Part of the issue is the FAAs view that it knows best (despite the evidence to the contary) so when new approaches to ATC are created elsewhere (mainly Japan and Europe) they push back against them and try and create their own solution. They are continually trying to take the short cut (expensive short cut) with some new technology gizmo rather than doing the hard way of actually planning a pan-USA federated ATC system with a single upper airway controller and decent federation around the major hubs and then delivering that incrementally focusing on the key cruch points in the existing systems. They just look for the silver bullet.
The FAA is a case study on how not to do large scale IT, and a case study on how not to learn from others.
An Eye for an Eye will make the whole world blind - Gandhi
Its not easy, but I can't see the infrastructure component of the system being more than a billion USD. That leaves you 39 GUSD to equip you entire aircraft fleet with mode S transponders.

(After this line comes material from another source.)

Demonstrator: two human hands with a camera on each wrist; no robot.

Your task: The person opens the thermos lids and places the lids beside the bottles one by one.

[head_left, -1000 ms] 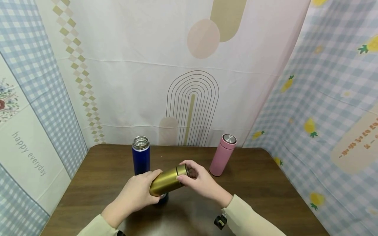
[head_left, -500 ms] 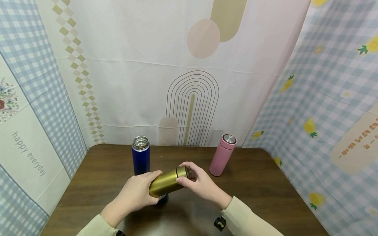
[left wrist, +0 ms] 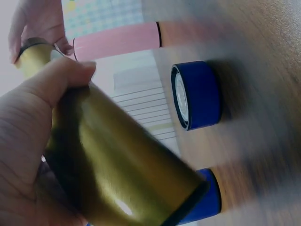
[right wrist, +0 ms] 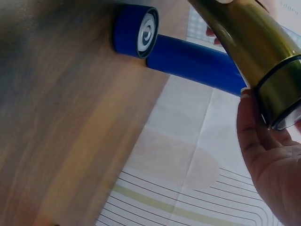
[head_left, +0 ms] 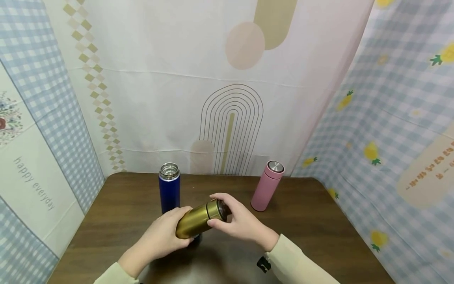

It sounds like an excessive price to me.
The big challenge for the ATC system becomes scalability. Current methods of detecting aircraft are:
The primary radars might have a maximum range of 100 NM. The secondary radars about 250 NM. ADS-C works anywhere you have satellite communication but in practice only airliners in remote airspace will be using it.
ADS-B gives you almost 100% coverage in your airspace. Many more aircraft are detected.
Putting an ADSB transponder in every aircraft in the sky (ultimately) means that the ATC system has to start dealing with many times more aircraft. At the very least you need better filtering to enable the controller to see the aircraft he has to control and not be distracted by uncontrolled aircraft nearby.
IMHO the torrent of new information will eventually lead to ATC systems delegating their tactical control to automated systems. Any other approach ignores the potential of this technology.
http://michaelsmith.id.au
Did you know the current system is based on the concept that everything in the system can fail at once and planes won't run into each other? Thats one of the reasons that towers still move little bits of paper around using a very well defined procedure.
You describe the secondary radar fairly accurately, except that all sites also use a primary radar in conjunction with the secondary. Primary radar is the "active" radar that everyone visions, and is exactly how ATC handles airplanes with no transponder. They will identify a "blip" by having the airplane make a specific turn, or series of turns, and then they can tag the target on the screen to track it.
Additionally, secondary radar is not entirely passive, it transmits an interragation signal, which the transponders respond to. Transponders do not volunteer information, they also do not have any anti-tampering provisions in them. Upon initial contact with ATC, ATC gives the pilot a descrete code to enter into the transponder, allowing the ATC system to tag it. If the incorrect code is entered, or the correct code is changed, the ATC computer tags it as an unknown flight, not some random other flight. The pilot would have to randomly fall upon some other descrete code that was in use by another aircraft to be tagged as a known flight. In that case, some confusion would result, but it would hardley be havoc. In any case, an airplane can still be tracked even with the wrong transponder code, or a malfunctioning transponder.